Les trois phases des phénomènes

Vipassanā est une introspection du corps et de l’esprit. Une attention développée amène la concentration, c’est-à-dire un esprit pur et clair, dégagé des empêchements (kāmacchanda, byāpāda, thīna-middha, uddhacca-kukkucca, vicikicchā). Comme le dit le Buddha le corps est laid, pourri et non désirable. Le jeune Vakkali s’était fait moine uniquement pour pouvoir contempler la beauté du Buddha. Finalement, le Buddha l’exhorta à pratiquer plutôt que de s’attacher à lui. L’illusion nous empêche de voir le corps comme laid. C’est très difficile à accepter.

Conformément au Mahāsatipaṭṭhāna sutta, nous essayons d’être attentifs à tout ce qui se passe dans le corps et l’esprit. Il faut fournir un effort pour surmonter les empêchements. Si l’esprit adhère à l’objet, ceux-ci vont disparaître. Nous verrons clairement la dilatation et la contraction de l’abdomen qui se soulève et s’abaisse. Nous verrons aussi les autres objets apparaissant aux six portes des sens. Au début, nous voyons à peine la partie médiane, plus proéminente, du soulèvement et de l’abaissement. Après quelque temps, nous en verrons aussi le début et la fin, avec une forme de pression à la fin du soulèvement et une forme de tension vers le bas à la fin de l’abaissement. Il faudra pour cela une attention continue. Il faudra noter respectueusement tous les phénomènes comme un gardien qui ne laisse pas pénétrer les voleurs. Il ne faut rien attendre.

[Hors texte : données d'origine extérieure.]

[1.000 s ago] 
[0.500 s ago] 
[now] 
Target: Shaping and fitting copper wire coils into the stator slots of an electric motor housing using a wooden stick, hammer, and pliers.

L’objet est noté immédiatement et pas avec quelque temps de retard comme au début. D’autres objets et une foule de petits détails apparaissent spontanément à l’esprit : chaleur, dureté, froid, salive dans la bouche, etc. Nous réalisons la nature transitoire des phénomènes, la souffrance que représente l’apparition incessante de nouveaux phénomènes à noter (dukkha), et l’absence de personne à l’intérieur de ceux-ci. Notre confiance en le Buddha, le Dhamma et le Sangha est renforcée. Ces trois phases des phénomènes correspondent à une naissance, un vieillissement et une mort (jāti, jarā, maraṇa). Elles suscitent la peur et expliquent le sentiment d’urgence qui habitait autrefois Sāriputta et Moggallāna. Mais la force de l’attention stabilise l’esprit qui ne craint plus la mort. Le yogi comprend que tout suit ce processus et comprend en quoi consiste la mort. Il ne la craint plus.

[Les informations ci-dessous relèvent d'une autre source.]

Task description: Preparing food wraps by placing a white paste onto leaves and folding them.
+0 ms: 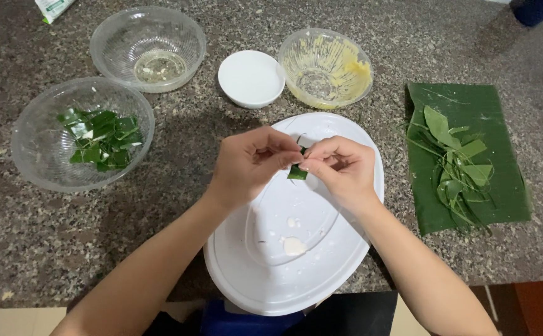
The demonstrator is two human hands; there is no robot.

Le Buddha enjoignait de méditer régulièrement le vieillissement qui se produit à chaque instant. Nous n’imaginons pas avant 60 ou 70 ans que nous aussi serons vieux un jour. Outre la chaleur due à la fièvre, à la météo et à la digestion, il existe aussi un feu qui nous consume d’instant en instant, qui fripe la peau et vieillit les dents.

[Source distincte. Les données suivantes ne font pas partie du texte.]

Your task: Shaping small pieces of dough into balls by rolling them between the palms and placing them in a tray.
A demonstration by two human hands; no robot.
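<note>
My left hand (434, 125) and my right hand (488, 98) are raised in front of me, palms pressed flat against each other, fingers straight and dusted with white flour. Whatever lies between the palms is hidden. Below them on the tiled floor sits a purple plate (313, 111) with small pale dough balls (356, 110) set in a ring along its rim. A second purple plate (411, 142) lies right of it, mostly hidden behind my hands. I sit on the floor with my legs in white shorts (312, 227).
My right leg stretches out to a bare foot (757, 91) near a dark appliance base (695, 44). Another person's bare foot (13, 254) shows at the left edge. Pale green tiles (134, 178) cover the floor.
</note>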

En observant les apparitions et disparitions, nous comprenons que ce corps est laid et non désirable, comme le pêcheur croyant attraper un poisson qui se rend compte qu’il s’agit d’un serpent. Ne soyez pas découragés si vous n’avez pas encore expérimenté ces apparitions et disparitions. Le Buddha demande de fournir un effort, de travailler de façon respectueuse et de ne rien rechercher. La réalisation viendra spontanément avec l’attention.